### STUDY MATERIAL
*****

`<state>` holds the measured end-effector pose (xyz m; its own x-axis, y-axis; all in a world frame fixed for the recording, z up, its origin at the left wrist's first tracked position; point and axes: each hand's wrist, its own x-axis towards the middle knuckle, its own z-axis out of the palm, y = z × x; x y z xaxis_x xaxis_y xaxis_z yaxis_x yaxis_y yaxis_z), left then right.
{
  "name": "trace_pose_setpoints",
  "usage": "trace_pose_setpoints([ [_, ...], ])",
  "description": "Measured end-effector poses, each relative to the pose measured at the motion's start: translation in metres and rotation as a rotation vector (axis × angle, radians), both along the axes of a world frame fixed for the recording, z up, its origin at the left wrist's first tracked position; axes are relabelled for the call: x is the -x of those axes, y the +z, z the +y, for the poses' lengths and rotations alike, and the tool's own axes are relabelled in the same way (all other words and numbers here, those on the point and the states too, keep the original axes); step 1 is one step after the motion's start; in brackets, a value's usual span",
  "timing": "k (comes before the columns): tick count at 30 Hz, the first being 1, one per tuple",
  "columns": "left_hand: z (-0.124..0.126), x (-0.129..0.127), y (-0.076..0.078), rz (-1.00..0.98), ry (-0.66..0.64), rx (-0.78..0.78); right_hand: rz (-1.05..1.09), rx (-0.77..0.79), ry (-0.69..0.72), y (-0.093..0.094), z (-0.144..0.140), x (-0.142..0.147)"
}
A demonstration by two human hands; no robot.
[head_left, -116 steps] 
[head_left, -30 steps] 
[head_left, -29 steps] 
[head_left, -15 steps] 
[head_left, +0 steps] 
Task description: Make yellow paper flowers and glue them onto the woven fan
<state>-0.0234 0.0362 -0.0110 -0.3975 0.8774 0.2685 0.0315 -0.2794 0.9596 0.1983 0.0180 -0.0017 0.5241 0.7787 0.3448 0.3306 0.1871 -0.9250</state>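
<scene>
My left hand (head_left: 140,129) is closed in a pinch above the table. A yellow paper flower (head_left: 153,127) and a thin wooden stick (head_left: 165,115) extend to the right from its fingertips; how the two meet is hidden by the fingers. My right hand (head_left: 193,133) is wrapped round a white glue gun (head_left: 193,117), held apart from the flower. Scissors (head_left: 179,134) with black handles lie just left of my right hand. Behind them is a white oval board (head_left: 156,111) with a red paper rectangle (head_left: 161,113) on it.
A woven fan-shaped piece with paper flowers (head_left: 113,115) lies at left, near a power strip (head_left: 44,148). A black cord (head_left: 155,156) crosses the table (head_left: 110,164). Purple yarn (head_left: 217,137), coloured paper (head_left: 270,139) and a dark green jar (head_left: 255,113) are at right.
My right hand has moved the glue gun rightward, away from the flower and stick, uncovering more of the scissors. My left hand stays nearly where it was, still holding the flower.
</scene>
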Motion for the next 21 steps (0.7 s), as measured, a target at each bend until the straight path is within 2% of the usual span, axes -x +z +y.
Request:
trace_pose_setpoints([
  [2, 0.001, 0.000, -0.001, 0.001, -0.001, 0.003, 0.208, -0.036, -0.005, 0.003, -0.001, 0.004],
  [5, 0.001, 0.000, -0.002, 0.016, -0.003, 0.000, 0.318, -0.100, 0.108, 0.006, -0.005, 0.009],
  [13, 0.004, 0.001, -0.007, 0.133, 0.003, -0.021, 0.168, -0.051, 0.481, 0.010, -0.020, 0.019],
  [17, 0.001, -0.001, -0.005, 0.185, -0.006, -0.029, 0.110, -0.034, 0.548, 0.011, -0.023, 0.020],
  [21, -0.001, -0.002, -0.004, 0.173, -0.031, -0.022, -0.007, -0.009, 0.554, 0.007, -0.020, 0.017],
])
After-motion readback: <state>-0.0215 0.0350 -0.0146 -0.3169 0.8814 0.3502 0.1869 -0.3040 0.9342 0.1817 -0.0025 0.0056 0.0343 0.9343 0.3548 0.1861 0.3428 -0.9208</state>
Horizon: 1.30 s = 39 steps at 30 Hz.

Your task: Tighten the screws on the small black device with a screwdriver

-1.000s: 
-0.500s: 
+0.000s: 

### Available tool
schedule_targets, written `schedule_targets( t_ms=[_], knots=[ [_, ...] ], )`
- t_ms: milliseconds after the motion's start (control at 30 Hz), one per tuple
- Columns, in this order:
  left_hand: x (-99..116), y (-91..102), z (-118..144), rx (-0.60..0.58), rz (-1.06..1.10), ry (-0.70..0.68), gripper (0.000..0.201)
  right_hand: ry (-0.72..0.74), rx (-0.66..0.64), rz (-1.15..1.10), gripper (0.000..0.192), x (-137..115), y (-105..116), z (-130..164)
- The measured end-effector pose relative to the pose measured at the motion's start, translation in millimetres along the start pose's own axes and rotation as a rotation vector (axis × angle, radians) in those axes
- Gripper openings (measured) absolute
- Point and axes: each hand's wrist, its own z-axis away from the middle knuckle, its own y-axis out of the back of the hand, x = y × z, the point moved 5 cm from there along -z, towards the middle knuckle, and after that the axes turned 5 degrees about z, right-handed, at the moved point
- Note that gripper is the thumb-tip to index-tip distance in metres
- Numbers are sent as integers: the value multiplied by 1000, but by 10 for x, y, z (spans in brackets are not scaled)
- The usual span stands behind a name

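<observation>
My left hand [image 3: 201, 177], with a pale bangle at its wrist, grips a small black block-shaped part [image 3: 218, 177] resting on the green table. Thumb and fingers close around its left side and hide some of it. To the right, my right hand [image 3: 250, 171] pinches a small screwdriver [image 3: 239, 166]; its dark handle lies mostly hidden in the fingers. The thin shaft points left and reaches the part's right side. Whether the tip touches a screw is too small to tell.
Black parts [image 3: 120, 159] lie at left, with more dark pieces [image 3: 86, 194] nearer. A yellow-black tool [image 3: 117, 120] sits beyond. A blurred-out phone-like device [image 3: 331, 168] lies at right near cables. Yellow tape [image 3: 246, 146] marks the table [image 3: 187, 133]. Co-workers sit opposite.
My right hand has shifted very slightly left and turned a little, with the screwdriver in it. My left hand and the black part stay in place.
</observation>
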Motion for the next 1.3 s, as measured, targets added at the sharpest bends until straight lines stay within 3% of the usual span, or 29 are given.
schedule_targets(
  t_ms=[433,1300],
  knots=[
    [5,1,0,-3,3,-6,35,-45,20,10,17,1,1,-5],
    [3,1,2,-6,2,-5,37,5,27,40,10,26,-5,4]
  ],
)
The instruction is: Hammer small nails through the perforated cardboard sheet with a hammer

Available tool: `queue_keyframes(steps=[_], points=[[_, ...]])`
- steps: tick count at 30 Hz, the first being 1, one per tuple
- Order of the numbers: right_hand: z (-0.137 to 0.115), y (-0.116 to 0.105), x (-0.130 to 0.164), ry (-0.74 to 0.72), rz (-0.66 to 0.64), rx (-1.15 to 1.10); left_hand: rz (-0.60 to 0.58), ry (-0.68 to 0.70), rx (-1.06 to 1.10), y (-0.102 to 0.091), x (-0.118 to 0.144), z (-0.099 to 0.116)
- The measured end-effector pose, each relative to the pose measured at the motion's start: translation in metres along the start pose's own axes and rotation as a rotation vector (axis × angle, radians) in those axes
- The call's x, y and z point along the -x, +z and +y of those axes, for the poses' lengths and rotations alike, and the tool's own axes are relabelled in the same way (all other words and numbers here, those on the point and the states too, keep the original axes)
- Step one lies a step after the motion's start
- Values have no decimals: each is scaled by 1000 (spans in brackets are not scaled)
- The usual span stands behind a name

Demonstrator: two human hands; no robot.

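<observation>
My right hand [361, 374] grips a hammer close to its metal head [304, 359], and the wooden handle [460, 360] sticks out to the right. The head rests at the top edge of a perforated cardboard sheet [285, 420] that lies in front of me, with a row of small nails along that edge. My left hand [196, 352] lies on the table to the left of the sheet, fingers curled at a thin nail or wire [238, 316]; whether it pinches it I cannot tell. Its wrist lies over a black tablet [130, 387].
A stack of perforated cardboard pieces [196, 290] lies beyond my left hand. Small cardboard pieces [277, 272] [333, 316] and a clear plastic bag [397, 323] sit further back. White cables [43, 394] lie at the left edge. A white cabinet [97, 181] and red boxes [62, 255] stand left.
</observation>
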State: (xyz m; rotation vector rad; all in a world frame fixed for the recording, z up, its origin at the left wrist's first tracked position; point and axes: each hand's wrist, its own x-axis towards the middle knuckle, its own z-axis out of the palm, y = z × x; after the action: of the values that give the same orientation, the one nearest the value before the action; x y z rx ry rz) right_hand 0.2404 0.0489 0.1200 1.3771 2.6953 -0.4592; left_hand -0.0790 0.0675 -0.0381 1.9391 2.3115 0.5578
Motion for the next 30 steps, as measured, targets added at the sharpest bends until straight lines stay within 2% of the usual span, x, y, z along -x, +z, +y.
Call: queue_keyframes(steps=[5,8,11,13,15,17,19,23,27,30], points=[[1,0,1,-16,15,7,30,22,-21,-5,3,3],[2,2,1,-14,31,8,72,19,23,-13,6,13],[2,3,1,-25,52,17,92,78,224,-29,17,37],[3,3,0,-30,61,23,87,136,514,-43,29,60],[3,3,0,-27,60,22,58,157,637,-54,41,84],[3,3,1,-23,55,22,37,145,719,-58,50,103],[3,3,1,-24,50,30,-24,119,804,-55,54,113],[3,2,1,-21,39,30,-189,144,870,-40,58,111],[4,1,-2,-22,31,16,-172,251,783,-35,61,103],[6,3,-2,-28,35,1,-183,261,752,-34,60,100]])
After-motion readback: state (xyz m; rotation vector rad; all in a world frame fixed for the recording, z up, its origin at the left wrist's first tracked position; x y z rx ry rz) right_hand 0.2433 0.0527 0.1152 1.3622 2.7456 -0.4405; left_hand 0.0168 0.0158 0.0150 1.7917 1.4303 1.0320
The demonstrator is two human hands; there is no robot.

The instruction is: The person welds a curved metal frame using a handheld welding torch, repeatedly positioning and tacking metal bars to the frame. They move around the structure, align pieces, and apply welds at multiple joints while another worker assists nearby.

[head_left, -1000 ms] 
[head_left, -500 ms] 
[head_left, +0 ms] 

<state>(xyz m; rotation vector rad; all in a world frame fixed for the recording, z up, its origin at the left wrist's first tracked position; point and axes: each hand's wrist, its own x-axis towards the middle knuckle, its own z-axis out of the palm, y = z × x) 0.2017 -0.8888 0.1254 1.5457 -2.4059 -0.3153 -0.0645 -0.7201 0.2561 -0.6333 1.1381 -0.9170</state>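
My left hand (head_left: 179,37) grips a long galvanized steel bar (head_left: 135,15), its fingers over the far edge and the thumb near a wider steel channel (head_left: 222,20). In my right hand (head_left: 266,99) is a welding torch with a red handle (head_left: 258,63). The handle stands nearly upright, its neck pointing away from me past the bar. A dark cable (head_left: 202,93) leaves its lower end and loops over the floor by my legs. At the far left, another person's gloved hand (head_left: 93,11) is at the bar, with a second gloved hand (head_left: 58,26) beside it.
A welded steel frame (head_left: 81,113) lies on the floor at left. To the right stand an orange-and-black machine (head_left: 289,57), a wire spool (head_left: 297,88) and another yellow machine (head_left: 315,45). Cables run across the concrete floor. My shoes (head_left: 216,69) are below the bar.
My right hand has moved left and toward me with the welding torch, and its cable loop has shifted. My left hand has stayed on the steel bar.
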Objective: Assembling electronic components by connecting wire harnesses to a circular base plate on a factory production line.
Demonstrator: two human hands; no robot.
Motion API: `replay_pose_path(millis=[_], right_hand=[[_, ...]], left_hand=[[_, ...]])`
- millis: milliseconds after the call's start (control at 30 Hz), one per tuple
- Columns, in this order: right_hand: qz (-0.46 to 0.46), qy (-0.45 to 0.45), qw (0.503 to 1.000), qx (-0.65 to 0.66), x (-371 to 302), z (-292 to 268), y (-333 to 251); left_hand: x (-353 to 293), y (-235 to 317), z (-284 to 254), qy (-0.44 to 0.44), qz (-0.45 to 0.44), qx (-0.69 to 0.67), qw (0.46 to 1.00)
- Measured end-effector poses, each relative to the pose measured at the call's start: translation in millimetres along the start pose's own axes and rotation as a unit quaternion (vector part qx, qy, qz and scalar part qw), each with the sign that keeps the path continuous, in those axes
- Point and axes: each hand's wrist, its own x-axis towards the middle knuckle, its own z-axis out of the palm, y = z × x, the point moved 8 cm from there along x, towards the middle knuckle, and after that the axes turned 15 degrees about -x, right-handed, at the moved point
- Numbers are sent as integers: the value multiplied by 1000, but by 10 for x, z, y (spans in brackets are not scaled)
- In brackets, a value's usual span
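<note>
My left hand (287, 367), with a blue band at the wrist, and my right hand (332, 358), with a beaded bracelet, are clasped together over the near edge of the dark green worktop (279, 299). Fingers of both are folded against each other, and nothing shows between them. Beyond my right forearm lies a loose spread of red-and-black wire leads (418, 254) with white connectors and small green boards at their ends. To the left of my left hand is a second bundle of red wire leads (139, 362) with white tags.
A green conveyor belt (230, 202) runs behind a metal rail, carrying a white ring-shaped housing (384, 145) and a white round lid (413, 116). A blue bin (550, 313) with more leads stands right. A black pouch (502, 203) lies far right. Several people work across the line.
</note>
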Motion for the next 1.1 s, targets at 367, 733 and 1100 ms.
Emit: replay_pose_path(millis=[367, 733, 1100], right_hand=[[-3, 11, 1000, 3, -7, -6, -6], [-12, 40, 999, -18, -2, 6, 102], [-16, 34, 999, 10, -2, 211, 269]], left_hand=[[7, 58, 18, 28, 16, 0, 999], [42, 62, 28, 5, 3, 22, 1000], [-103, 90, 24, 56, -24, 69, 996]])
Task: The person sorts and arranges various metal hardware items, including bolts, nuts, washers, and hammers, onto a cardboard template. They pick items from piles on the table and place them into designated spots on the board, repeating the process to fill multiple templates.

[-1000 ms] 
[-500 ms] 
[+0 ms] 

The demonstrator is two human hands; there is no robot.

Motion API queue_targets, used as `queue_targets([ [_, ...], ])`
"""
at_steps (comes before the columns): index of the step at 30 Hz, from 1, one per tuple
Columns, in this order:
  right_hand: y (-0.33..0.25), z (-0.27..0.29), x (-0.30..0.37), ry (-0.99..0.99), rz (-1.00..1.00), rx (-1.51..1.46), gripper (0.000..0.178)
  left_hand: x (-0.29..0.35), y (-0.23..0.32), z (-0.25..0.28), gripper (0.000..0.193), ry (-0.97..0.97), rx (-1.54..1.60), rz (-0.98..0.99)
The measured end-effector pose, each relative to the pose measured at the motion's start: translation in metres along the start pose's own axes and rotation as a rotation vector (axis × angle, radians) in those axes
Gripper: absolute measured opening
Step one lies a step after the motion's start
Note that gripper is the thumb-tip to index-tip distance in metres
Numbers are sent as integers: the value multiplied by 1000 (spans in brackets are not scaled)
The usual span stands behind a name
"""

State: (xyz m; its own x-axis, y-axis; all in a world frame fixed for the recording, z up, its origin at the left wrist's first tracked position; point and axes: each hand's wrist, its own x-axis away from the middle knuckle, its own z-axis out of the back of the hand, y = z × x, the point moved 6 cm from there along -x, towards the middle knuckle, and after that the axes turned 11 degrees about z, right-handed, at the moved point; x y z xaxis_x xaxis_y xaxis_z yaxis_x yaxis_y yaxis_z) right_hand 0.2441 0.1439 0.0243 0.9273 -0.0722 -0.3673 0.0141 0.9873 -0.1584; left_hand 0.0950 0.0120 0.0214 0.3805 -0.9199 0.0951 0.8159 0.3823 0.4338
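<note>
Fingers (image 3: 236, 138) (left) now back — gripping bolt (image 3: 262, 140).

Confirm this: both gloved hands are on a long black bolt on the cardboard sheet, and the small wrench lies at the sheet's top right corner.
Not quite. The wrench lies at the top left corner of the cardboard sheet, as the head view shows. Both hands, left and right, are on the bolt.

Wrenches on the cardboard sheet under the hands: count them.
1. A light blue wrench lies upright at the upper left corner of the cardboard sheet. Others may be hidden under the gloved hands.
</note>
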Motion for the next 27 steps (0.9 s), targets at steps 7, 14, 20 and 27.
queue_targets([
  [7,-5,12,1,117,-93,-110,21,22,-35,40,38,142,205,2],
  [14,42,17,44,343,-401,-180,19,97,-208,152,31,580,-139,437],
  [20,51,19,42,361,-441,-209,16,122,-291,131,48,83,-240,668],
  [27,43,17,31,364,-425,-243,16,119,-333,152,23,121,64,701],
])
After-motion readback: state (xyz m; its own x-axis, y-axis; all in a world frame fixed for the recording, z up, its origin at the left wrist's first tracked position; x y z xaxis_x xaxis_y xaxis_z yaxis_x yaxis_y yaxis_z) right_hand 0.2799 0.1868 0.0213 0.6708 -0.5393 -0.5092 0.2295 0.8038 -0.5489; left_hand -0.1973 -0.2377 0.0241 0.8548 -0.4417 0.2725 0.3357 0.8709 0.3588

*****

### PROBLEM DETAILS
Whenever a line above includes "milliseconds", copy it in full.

### OUTPUT
- t_ms: milliseconds after the motion's start (control at 30 Hz), one per tuple
- millis: milliseconds after the call's start (control at 30 Hz), one per tuple

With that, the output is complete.